Assuming I try this, is there are particular tropheus that offers a slighter degree of hardiness or reduced aggression?

I'm visiting the ACA extravaganza this weekend, and after kicking the idea around a bit, I'll probably either give the tropheus idea a shot... or try something else like a planted south american setup.
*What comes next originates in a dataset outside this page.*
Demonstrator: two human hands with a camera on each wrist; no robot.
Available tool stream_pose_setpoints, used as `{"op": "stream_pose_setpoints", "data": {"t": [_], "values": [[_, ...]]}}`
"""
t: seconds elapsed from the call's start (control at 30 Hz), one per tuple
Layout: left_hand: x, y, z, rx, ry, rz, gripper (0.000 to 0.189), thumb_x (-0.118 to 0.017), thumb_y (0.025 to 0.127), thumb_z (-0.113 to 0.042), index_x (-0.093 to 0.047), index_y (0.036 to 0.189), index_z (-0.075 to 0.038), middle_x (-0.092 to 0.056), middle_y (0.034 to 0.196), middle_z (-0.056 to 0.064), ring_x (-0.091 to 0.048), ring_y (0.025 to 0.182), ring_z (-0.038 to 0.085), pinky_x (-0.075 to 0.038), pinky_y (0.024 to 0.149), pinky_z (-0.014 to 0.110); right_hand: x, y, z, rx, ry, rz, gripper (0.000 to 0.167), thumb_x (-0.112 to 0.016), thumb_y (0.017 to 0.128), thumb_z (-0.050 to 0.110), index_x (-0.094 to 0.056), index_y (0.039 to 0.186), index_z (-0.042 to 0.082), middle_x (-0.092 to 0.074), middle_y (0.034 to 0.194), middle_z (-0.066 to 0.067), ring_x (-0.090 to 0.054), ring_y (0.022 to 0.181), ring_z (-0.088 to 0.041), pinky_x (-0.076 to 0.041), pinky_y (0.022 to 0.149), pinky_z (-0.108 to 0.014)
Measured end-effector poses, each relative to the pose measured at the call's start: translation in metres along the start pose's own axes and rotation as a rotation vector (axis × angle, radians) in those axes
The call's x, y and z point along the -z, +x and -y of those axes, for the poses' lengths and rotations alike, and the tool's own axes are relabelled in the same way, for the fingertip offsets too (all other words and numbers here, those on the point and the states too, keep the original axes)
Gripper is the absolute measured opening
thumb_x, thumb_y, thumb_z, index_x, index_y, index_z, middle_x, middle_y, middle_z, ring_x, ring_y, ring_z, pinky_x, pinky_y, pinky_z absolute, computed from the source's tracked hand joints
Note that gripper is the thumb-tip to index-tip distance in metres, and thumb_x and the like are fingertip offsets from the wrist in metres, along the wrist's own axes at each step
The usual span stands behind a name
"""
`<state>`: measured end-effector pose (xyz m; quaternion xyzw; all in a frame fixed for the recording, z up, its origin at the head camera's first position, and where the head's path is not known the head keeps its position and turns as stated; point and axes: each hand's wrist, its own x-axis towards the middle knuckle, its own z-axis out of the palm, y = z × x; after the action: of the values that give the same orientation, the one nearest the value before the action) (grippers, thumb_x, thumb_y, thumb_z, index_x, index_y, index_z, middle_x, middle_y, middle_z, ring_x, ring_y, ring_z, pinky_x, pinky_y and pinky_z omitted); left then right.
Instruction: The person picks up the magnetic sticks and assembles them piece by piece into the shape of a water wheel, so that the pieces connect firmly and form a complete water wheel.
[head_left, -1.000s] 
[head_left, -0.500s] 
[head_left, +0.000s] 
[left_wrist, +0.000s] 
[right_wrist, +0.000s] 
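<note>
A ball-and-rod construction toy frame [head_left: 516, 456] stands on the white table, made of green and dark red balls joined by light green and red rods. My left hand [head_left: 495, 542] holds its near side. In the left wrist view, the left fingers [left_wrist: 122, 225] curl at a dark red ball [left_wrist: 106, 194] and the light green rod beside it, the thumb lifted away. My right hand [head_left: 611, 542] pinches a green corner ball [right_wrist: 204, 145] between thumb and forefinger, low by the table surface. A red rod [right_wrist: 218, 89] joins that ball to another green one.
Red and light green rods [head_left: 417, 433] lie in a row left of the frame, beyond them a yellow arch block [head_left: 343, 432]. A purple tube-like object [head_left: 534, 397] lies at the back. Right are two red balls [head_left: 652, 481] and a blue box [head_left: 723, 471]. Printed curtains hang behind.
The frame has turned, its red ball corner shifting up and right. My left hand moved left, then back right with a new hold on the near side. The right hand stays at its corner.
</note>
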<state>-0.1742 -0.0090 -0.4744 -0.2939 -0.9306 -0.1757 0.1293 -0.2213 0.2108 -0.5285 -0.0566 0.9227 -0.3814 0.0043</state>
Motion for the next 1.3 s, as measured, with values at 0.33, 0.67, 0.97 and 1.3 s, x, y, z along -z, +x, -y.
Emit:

At the risk of doing something stupid... I'm hoping my anal-retentive tendencies toward research and fish care will help compensate for the lack of direct tropheus experience.


----------



## gherlevi (Dec 16, 2004)

Oh! One last thought...

If I bail on trying to make this happen in a 65, what else would you throw in it? I've done mbuna, and it's too short for cyps... I've got a 65 gallon tank and one hair-brained idea for how to use it!


----------



## IrkedCitizen (Apr 26, 2007)

I think Duboisi are the easiest of the variants to keep. They can thrive in even a 1m/1f ratio but they are tropheus so things do happen.

I still say get fry and raise them to adults. Rather then get adults and just toss them in a 3 foot tank.

Don't get these people started on plants.


----------



## NorthShore (Feb 3, 2006)

Duboisi would be a good pick. I really like the idea of starting with fry and culling to get a very high female to male ratio. It gets tricky sexing young tropheus because virgin female vents look like male vents. And fry are much easier to keep alive than adults if only because there isn't the breeding/male to male aggression that so often leads to distress.

If you're experienced in medicating fish with bloat, and you're anal about water quality and tank maintenance, you're right in suggesting that your ability in fishkeeping compensates for your inexperience with keeping tropheus. If you're prepared to pay them the attention they need when feeding and you spend enough time in the fishroom so you'll see when there are potential problems developing, you may very well be ahead of the game.

I don't like to discourage people from trying tropheus. I personally love them and I do think there are myths about them based on erroneous information.

You could end up with a workable set up and you could end up with a rogue male who decimates the entire group simply because they won't leave his territory. My experience has been that a breeding dominant male will take up about 2 square feet as his own turf. In a 3 foot tank, that leaves almost no room for harried fish to escape.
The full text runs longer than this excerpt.